**WHAT THE EXERCISE ASKS:**
Your answer must be an exact copy of the listing that follows, with all pictures omitted.
* * * * * * *
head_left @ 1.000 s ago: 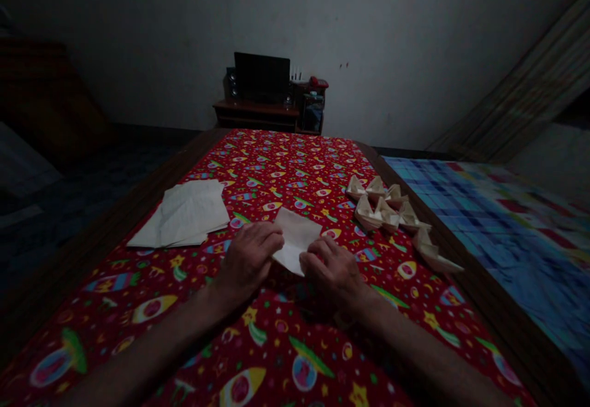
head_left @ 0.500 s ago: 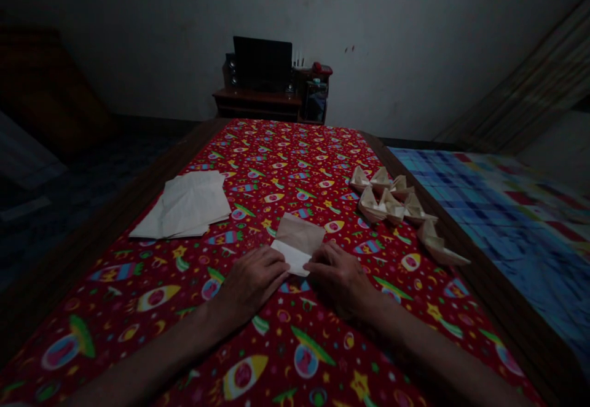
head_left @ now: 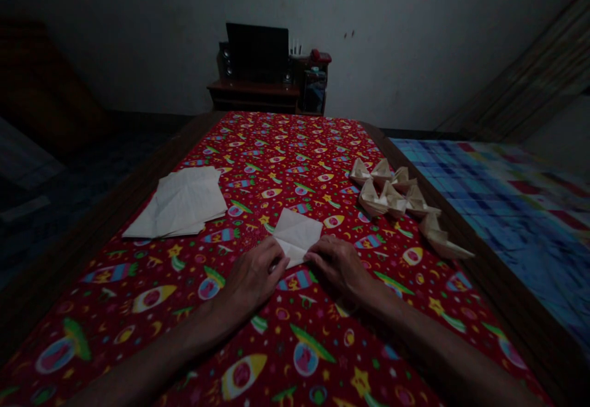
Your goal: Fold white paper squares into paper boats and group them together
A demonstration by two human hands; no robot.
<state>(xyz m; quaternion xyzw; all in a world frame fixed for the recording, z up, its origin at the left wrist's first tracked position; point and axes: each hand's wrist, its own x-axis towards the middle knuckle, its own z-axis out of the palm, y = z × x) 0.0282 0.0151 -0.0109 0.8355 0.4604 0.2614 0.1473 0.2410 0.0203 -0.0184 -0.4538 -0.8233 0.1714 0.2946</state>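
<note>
A small pale sheet of paper with crossing creases lies on the red patterned cloth, its near corner pointing toward me. My left hand grips its left edge, thumb and fingers bent together. On the opposite side my right hand pinches the right edge near the lower corner. Both hands rest low against the cloth. To the right stand several folded paper boats in a loose cluster. A stack of paper sheets lies to the left of my left hand.
The red cloth with rockets and stars covers a long wooden table. Beyond its far end, a dark monitor stands on a small desk. A plaid-covered surface lies to the right.
The paper's darker upper flap is gone from view, and a pale, creased face shows instead. My hands stay at its sides. The camera has tilted down slightly.
</note>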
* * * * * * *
**THE COMPLETED TASK:**
head_left @ 1.000 s ago: 
head_left @ 0.500 s ago: 
head_left @ now: 
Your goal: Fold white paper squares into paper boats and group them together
A demonstration by two human hands; no robot.
<state>(xyz m; quaternion xyzw; all in a world frame fixed for the recording, z up, its origin at the left wrist's first tracked position; point and axes: each hand's wrist, its own x-axis towards the middle knuckle, its own z-axis out of the palm, y = z × x) 0.0282 0.0151 -0.0109 0.8355 0.4604 0.2614 0.1473 0.2410 0.0203 -0.0184 -0.4538 -0.8233 0.1714 0.2946</state>
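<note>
A small pale sheet of paper with crossing creases lies on the red patterned cloth, its near corner pointing toward me. My left hand grips its left edge, thumb and fingers bent together. On the opposite side my right hand pinches the right edge near the lower corner. Both hands rest low against the cloth. To the right stand several folded paper boats in a loose cluster. A stack of paper sheets lies to the left of my left hand.
The red cloth with rockets and stars covers a long wooden table. Beyond its far end, a dark monitor stands on a small desk. A plaid-covered surface lies to the right.
The paper's darker upper flap is gone from view, and a pale, creased face shows instead. My hands stay at its sides. The camera has tilted down slightly.
</note>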

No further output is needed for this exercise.